Work to complete: Print exactly the lines below between the line containing "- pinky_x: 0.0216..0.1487" and the line containing "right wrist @", counting both of those lines. Leave pictures out.

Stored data
BEGIN

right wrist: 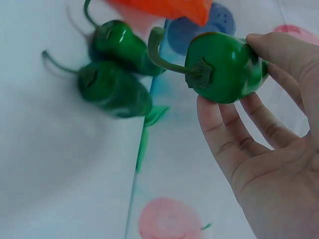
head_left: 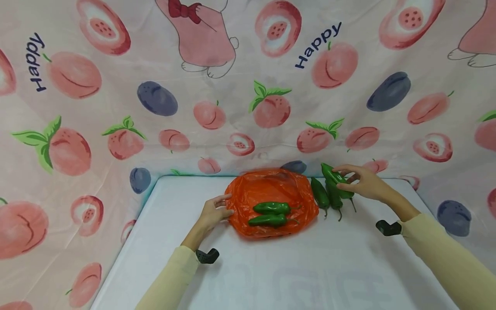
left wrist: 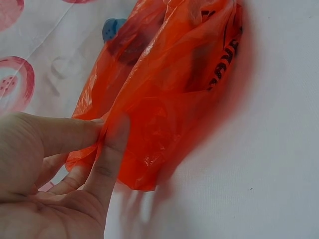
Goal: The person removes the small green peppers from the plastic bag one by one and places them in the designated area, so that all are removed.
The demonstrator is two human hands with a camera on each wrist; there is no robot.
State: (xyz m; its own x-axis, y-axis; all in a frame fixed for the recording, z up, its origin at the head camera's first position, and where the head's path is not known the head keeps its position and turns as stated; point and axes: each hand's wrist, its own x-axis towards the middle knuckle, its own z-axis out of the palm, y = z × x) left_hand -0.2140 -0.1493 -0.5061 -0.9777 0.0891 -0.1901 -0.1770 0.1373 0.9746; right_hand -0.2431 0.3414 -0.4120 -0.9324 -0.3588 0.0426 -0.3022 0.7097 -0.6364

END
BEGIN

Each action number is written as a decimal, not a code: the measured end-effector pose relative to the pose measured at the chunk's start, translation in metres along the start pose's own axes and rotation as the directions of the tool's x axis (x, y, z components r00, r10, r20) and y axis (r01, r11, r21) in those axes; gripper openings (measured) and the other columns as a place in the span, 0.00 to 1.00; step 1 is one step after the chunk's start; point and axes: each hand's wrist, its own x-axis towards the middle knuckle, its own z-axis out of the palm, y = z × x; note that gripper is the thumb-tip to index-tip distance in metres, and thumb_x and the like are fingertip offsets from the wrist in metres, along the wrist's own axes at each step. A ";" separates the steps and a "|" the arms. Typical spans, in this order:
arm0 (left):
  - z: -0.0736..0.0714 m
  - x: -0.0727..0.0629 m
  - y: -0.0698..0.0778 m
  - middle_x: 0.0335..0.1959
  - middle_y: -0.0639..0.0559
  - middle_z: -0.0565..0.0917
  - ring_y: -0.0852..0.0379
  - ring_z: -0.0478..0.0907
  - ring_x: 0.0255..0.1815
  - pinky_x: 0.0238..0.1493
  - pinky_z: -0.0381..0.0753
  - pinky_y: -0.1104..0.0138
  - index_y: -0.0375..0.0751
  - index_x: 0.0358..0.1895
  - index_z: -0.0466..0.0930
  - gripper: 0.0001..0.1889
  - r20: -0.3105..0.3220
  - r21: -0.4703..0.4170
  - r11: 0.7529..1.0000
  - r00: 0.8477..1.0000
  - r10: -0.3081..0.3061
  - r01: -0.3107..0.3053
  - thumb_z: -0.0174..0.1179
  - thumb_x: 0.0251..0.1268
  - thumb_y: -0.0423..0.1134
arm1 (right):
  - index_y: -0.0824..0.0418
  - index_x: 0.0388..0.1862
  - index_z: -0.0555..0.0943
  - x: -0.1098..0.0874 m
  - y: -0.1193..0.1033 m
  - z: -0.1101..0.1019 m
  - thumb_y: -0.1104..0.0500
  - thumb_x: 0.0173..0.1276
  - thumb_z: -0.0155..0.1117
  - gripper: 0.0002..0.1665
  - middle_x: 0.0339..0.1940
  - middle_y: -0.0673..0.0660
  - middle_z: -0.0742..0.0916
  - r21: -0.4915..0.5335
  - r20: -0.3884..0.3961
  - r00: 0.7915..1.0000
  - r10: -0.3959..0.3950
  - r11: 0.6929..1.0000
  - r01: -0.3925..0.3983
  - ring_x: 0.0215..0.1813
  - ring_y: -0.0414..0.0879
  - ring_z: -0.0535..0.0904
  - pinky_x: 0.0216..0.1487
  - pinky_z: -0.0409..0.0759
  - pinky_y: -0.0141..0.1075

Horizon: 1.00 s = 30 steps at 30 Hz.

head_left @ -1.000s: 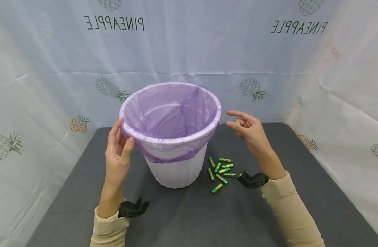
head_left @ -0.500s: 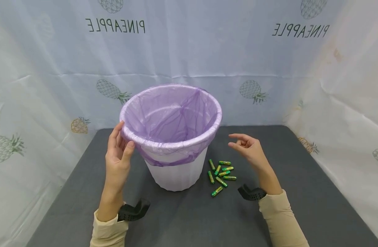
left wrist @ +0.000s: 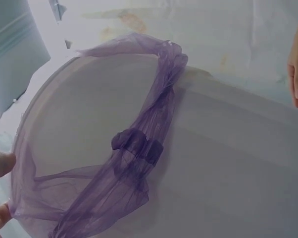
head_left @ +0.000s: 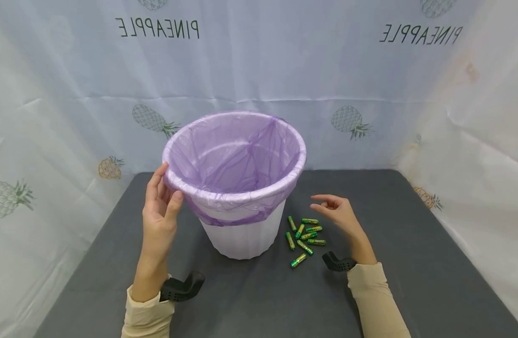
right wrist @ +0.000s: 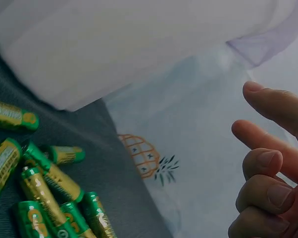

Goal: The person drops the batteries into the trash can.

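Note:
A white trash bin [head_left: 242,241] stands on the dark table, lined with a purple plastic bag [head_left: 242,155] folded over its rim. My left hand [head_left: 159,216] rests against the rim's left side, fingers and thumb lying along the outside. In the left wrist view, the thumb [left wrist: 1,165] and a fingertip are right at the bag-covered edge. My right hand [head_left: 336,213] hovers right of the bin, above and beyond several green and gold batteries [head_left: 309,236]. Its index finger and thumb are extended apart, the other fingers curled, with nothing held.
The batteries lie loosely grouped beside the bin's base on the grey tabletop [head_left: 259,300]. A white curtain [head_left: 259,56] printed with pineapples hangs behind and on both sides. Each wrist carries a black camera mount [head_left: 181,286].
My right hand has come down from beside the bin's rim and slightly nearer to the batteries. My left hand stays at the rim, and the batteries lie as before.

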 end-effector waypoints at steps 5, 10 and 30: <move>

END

Answer area:
  - pinky_x: 0.0216..0.1487
  - pinky_z: -0.0409..0.0759
  - pinky_y: -0.0141..0.1075

Horizon: 1.00 s = 30 steps at 30 Hz.

head_left @ -1.000s: 
head_left @ -0.500s: 
left wrist @ +0.000s: 
head_left @ +0.000s: 
right wrist @ +0.000s: 

The output has been completed.